= Beginning of Section =

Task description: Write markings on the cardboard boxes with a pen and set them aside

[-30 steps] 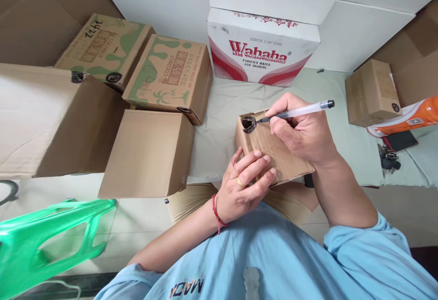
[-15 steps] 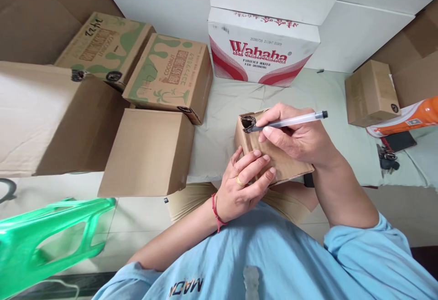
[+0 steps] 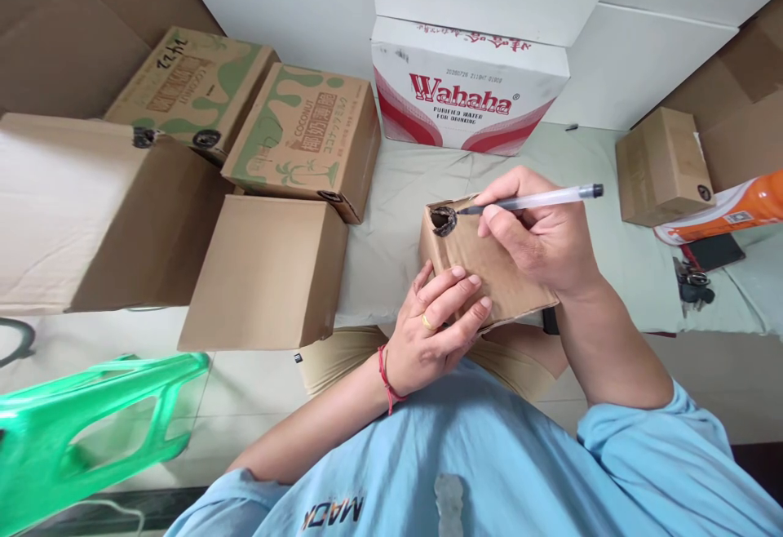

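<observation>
A small cardboard box (image 3: 502, 276) stands in front of me at the table's near edge. A hole ringed with black ink (image 3: 444, 220) is at its upper left corner. My left hand (image 3: 437, 329) grips the box, thumb against its left side and fingers across the top. My right hand (image 3: 538, 231) is closed around a black-capped pen (image 3: 544, 198) with a clear barrel. The pen's tip points left, at the right rim of the inked hole; whether it touches the cardboard I cannot tell.
Left are several cardboard boxes, including a plain one (image 3: 263, 268) and a coconut carton (image 3: 311, 129). A Wahaba-style white water carton (image 3: 471, 92) stands behind. On the right are a small box (image 3: 664, 166), an orange bottle (image 3: 727, 206) and keys (image 3: 696, 286). A green stool (image 3: 152, 414) stands lower left.
My right hand has shifted slightly up and right with the pen, whose tip has moved from the hole's lower edge to its right rim. My left hand stays on the box.
</observation>
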Demonstrator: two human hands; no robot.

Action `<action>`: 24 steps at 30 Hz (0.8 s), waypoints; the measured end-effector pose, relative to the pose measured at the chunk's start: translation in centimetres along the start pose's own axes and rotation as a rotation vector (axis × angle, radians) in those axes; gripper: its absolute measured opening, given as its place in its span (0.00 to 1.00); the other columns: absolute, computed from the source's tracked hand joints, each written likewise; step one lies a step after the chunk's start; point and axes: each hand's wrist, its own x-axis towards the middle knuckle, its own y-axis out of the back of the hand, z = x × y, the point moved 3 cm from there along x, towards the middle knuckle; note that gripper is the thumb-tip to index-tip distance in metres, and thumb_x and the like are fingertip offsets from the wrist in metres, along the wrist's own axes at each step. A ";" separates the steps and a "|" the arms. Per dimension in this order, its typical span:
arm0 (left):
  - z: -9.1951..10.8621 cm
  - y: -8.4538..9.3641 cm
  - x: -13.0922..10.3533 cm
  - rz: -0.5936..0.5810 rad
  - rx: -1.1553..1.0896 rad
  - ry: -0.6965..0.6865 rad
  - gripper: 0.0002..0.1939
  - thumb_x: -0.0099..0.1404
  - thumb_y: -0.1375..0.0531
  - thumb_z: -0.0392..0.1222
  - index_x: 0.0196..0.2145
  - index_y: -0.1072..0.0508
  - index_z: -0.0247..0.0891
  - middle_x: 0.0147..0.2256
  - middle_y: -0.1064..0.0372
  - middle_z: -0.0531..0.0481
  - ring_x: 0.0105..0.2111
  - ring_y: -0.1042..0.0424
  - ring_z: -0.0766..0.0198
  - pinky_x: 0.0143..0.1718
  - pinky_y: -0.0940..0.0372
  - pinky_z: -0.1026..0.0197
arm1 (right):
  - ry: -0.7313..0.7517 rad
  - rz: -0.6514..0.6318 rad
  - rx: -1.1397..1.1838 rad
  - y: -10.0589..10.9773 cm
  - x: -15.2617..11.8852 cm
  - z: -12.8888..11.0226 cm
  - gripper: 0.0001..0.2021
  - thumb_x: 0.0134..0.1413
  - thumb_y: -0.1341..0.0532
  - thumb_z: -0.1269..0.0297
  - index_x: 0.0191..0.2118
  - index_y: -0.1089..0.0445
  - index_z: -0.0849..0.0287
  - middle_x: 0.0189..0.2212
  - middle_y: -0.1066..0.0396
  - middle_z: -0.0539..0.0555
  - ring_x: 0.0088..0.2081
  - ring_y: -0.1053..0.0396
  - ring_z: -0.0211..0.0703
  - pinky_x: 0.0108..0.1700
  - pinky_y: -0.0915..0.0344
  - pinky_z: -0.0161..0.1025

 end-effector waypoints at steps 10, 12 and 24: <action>-0.6 1.8 -0.7 0.012 -0.073 0.024 0.23 0.78 0.37 0.35 0.68 0.29 0.40 0.63 0.27 0.36 0.78 0.40 0.46 0.75 0.34 0.37 | -0.057 0.632 0.058 2.8 -4.9 3.3 0.12 0.79 0.38 0.51 0.50 0.23 0.53 0.32 0.18 0.48 0.21 0.33 0.33 0.23 0.40 0.34; -1.0 3.0 -1.5 0.087 -0.047 0.088 0.22 0.77 0.36 0.36 0.66 0.27 0.45 0.67 0.33 0.37 0.80 0.46 0.42 0.77 0.39 0.31 | -0.127 0.565 0.075 2.6 -7.2 4.5 0.10 0.79 0.37 0.53 0.50 0.24 0.53 0.34 0.17 0.49 0.24 0.30 0.34 0.26 0.35 0.33; -0.8 9.6 -6.4 0.415 -0.402 1.146 0.25 0.64 0.28 0.65 0.46 0.27 0.46 0.71 0.32 0.43 0.70 0.29 0.44 0.49 0.19 0.54 | 0.117 -0.051 0.012 -2.8 -12.4 4.4 0.20 0.76 0.35 0.60 0.67 0.32 0.51 0.63 0.19 0.61 0.69 0.26 0.55 0.70 0.25 0.58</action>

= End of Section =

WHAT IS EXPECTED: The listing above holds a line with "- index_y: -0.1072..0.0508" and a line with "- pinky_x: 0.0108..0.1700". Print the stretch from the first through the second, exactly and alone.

OUTPUT BELOW:
  - index_y: -0.1072..0.0508
  - index_z: -0.0247..0.0891
  - middle_x: 0.0147..0.2256
  - middle_y: -0.1064..0.0372
  - middle_z: -0.0531..0.0481
  - ring_x: 0.0105..0.2111
  - ring_y: -0.1042..0.0424
  - ring_z: -0.0766..0.0198
  - pinky_x: 0.0143..0.1718
  - pinky_y: -0.0940..0.0372
  - pinky_z: -0.1026..0.0197
arm1 (right):
  - ry: -0.7313..0.7517 rad
  - rz: -0.6514..0.6318 rad
  - rx: -1.1397..1.1838 rad
  - y: -10.0589..10.9773 cm
  - x: -15.2617..11.8852 cm
  - z: -12.8888..11.0226 cm
  - gripper: 0.0001..0.2021
  - thumb_x: 0.0134..0.1413
  - thumb_y: -0.1341..0.0532
  - thumb_z: -0.1269..0.0297
  - index_x: 0.0191..0.2118
  - index_y: -0.1089..0.0445
  - index_z: -0.0849..0.0287
  - middle_x: 0.0189..0.2212
  - middle_y: -0.1066..0.0396
  - middle_z: -0.0539..0.0555
  - ring_x: 0.0088..0.2081
  - ring_y: -0.1053..0.0396
  - ring_z: -0.0211..0.0703
  - pinky_x: 0.0108..0.1700

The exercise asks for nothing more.